Recorded data
----------

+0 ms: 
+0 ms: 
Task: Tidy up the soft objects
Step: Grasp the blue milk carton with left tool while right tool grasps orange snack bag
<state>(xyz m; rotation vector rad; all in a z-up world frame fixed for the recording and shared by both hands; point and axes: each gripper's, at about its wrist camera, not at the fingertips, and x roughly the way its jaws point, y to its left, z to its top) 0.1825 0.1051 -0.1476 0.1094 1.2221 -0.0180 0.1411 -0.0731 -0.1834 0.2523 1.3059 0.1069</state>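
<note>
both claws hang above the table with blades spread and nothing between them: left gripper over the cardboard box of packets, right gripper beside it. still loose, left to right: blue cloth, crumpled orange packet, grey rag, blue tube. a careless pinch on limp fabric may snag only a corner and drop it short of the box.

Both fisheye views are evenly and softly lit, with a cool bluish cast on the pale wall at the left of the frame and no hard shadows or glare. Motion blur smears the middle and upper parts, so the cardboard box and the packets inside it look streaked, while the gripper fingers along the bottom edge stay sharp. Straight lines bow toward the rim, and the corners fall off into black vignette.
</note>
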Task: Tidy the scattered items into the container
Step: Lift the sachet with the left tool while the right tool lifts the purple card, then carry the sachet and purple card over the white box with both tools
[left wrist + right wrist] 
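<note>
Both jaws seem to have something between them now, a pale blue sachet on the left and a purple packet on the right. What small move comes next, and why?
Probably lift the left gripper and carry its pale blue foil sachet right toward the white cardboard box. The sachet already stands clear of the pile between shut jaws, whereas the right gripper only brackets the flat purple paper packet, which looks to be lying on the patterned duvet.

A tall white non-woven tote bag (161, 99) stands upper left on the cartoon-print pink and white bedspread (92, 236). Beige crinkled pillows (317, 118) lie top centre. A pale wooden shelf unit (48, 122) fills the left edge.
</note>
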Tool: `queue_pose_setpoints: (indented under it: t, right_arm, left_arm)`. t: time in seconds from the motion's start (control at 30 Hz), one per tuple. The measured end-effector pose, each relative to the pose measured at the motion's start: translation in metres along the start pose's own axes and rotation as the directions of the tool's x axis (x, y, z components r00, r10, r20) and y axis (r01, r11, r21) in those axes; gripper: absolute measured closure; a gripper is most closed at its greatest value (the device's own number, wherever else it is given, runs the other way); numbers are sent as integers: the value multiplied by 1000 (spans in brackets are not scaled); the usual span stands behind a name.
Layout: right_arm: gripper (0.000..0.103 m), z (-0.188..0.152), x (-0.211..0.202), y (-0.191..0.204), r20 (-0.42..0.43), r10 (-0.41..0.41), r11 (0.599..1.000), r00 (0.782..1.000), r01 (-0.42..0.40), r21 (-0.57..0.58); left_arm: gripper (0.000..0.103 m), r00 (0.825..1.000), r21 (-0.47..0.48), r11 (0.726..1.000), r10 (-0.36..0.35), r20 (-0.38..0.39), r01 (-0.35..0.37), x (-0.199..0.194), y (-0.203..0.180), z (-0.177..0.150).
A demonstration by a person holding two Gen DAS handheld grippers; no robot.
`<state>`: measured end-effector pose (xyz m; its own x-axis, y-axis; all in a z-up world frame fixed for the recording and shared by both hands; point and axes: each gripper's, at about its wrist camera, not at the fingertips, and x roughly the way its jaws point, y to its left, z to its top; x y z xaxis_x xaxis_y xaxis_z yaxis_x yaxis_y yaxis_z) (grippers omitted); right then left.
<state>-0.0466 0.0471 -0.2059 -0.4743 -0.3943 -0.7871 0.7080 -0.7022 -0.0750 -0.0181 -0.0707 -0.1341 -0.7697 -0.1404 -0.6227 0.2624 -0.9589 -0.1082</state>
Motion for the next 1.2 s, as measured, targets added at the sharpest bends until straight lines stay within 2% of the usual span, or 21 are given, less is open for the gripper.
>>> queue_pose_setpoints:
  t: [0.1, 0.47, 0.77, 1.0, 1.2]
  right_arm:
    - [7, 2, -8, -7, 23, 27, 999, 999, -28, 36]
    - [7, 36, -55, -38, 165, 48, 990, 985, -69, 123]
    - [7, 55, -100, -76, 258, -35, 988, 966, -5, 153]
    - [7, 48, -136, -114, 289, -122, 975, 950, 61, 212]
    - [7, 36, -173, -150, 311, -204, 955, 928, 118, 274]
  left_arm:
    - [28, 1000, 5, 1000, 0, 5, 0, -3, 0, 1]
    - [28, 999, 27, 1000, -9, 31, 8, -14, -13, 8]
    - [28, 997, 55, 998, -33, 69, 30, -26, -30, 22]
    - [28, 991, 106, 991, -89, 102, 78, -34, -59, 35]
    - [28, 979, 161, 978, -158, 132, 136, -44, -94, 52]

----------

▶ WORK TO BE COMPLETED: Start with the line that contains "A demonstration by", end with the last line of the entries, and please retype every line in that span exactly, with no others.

▶ OUTPUT FOR THIS TASK:
A demonstration by a person holding two Gen DAS handheld grippers; no robot.
`<state>`: measured end-effector pose (xyz m; its own x-axis, y-axis; all in a z-up world frame fixed for the recording and shared by both hands; point and axes: each gripper's, at about its wrist camera, not at the fingertips, and x roughly the way its jaws point, y to its left, z to its top; x y z xaxis_x xaxis_y xaxis_z yaxis_x yaxis_y yaxis_z) (grippers omitted); right then left.
<state>-0.0466 0.0471 -0.2059 -0.4743 -0.3943 -0.7871 0.7080 -0.7022 -0.0750 -0.0181 -0.0707 -0.1341 -0.7697 -0.1404 -0.6227 0.2624 -0.9589 -0.1082</state>
Motion for the next 1.2 s, as measured, targets added at the sharpest bends until straight lines stay within 2% of the usual span, or 21 are given, less is open for the gripper.
>>> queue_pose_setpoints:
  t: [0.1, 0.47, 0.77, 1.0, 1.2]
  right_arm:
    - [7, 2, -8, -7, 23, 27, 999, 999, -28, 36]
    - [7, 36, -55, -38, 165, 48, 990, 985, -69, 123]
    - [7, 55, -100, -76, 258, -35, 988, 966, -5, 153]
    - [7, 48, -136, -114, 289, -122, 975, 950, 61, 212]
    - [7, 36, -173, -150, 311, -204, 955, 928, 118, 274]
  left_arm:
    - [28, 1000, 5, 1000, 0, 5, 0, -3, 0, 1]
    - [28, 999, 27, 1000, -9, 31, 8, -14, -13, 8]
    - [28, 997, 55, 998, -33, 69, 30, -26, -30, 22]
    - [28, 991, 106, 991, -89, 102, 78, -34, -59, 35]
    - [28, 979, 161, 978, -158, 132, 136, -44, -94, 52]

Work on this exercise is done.